> WHAT IS NEEDED
Output the data below line for line, exactly, up to and including the line where "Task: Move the" appears.

> Items from a dataset
.....

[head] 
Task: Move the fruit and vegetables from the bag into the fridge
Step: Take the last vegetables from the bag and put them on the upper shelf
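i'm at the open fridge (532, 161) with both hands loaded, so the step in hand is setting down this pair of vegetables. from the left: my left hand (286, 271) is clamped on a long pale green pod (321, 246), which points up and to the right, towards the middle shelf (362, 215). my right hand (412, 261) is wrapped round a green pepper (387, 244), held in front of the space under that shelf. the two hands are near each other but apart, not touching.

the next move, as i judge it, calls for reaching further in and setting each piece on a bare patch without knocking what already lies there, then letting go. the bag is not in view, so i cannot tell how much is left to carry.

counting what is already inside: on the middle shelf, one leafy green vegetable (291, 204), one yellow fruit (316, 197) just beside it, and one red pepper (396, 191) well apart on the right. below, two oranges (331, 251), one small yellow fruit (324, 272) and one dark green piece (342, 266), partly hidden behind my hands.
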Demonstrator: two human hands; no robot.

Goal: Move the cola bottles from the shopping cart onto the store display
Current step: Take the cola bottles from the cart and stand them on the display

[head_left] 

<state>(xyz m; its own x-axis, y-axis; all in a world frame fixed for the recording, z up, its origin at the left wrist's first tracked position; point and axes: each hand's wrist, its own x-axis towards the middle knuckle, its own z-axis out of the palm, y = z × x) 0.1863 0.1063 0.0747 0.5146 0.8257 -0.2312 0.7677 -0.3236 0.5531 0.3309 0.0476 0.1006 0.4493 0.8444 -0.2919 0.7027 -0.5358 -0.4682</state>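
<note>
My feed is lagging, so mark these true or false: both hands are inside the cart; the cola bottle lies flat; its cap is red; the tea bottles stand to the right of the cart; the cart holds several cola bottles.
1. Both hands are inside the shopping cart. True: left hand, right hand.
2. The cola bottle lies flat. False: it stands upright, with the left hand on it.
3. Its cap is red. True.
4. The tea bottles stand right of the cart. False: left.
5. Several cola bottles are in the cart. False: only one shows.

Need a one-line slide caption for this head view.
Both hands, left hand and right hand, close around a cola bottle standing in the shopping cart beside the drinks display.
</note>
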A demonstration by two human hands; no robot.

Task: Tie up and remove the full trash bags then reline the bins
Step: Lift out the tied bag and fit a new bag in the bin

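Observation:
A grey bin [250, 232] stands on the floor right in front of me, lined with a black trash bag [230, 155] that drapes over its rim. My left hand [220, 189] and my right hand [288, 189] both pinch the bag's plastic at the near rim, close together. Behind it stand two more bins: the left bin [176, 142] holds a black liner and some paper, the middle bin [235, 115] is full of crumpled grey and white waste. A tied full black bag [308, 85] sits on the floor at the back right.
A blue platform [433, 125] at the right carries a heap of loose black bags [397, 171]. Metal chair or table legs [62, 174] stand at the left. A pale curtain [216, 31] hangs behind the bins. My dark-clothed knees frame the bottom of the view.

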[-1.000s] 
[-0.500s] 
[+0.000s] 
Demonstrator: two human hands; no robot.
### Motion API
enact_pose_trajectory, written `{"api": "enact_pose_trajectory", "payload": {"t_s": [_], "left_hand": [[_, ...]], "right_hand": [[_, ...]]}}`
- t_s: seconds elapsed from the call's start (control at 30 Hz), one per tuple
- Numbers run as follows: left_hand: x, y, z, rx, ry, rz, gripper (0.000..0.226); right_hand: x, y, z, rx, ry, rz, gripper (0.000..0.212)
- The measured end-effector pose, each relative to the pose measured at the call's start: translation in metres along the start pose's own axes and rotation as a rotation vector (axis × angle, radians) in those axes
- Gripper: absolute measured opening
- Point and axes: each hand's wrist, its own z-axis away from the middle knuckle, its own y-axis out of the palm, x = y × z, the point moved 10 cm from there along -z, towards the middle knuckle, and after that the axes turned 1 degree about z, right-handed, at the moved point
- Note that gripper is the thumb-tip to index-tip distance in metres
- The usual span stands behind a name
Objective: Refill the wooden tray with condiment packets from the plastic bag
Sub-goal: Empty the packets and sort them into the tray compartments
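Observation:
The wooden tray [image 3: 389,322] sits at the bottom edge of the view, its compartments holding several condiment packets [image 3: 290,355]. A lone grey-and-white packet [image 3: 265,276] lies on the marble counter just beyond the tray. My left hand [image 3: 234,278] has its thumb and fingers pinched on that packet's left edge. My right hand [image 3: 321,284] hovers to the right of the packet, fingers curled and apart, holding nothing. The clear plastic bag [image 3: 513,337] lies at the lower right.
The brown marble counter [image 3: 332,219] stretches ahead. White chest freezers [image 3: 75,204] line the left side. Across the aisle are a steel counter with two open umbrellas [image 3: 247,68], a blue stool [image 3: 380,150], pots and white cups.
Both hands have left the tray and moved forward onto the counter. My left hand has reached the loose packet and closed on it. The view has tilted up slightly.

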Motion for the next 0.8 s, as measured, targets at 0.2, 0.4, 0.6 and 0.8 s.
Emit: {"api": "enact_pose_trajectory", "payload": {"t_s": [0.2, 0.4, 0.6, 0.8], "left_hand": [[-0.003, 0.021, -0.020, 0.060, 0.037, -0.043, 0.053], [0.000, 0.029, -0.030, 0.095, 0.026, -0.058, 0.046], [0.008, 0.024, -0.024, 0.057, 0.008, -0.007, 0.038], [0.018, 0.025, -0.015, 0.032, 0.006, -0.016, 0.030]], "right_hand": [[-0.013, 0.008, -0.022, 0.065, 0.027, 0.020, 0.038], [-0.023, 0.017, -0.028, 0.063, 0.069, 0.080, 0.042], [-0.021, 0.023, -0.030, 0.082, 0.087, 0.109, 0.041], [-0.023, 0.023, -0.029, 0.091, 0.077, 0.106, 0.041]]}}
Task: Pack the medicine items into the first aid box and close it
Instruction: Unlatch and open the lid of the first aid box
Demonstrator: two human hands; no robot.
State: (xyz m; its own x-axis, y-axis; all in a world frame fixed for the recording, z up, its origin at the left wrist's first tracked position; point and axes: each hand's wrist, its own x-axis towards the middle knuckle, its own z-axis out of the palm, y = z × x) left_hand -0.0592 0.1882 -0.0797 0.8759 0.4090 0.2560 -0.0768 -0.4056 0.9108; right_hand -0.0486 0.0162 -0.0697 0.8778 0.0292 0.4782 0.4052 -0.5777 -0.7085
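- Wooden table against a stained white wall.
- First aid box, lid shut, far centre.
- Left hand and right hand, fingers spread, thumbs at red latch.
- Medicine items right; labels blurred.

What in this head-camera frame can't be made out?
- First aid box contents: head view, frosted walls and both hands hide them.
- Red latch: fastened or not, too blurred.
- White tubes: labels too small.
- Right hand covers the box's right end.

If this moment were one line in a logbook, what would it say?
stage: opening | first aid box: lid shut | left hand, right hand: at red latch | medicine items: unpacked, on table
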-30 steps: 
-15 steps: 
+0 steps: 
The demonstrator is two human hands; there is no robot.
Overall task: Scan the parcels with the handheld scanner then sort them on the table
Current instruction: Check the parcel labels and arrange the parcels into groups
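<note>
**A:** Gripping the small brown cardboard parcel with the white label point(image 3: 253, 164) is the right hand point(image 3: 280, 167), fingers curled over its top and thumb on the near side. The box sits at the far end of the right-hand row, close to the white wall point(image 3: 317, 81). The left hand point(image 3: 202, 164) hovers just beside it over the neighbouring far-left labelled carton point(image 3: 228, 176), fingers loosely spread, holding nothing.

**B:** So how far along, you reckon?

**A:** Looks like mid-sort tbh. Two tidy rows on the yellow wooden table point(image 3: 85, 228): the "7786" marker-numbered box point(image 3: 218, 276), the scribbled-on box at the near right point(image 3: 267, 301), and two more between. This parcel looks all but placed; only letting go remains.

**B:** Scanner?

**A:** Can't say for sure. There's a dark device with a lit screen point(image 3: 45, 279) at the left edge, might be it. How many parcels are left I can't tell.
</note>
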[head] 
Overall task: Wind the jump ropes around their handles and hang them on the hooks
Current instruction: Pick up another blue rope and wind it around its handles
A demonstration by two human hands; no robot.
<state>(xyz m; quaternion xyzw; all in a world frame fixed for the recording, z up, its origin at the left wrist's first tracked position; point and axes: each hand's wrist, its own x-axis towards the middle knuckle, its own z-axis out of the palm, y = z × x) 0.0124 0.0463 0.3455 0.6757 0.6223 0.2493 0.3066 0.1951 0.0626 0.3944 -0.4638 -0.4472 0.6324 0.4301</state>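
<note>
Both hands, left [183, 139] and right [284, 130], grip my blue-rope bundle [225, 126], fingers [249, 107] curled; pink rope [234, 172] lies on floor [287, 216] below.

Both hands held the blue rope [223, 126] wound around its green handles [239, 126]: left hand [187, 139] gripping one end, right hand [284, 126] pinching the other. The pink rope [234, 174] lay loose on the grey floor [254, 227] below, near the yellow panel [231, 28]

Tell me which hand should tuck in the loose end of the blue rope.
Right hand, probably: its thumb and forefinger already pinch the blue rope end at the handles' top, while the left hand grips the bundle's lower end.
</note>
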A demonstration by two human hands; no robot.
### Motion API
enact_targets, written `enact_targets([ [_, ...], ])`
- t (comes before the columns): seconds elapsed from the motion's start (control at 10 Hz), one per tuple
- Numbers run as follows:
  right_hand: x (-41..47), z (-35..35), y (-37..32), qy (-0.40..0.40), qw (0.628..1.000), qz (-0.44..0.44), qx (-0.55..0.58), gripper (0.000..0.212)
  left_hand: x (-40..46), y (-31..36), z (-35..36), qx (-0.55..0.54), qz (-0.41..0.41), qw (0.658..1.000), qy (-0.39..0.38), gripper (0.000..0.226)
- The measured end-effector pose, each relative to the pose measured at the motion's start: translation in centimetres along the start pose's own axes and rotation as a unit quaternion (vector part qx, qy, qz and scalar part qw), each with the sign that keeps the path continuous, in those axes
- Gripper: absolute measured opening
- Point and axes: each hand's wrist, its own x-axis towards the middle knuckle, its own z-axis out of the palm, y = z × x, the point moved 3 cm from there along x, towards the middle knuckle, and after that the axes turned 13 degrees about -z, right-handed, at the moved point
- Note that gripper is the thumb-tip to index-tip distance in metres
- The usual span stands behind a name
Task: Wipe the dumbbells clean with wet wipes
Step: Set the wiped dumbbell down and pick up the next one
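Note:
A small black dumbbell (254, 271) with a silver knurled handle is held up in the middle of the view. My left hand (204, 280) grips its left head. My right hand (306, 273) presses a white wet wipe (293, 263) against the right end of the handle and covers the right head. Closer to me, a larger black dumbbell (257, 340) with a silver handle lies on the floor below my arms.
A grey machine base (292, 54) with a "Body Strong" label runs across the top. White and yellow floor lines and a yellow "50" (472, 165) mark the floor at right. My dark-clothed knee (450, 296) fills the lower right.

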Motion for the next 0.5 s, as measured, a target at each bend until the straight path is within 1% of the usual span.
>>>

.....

> RESULT BELOW
[head] 
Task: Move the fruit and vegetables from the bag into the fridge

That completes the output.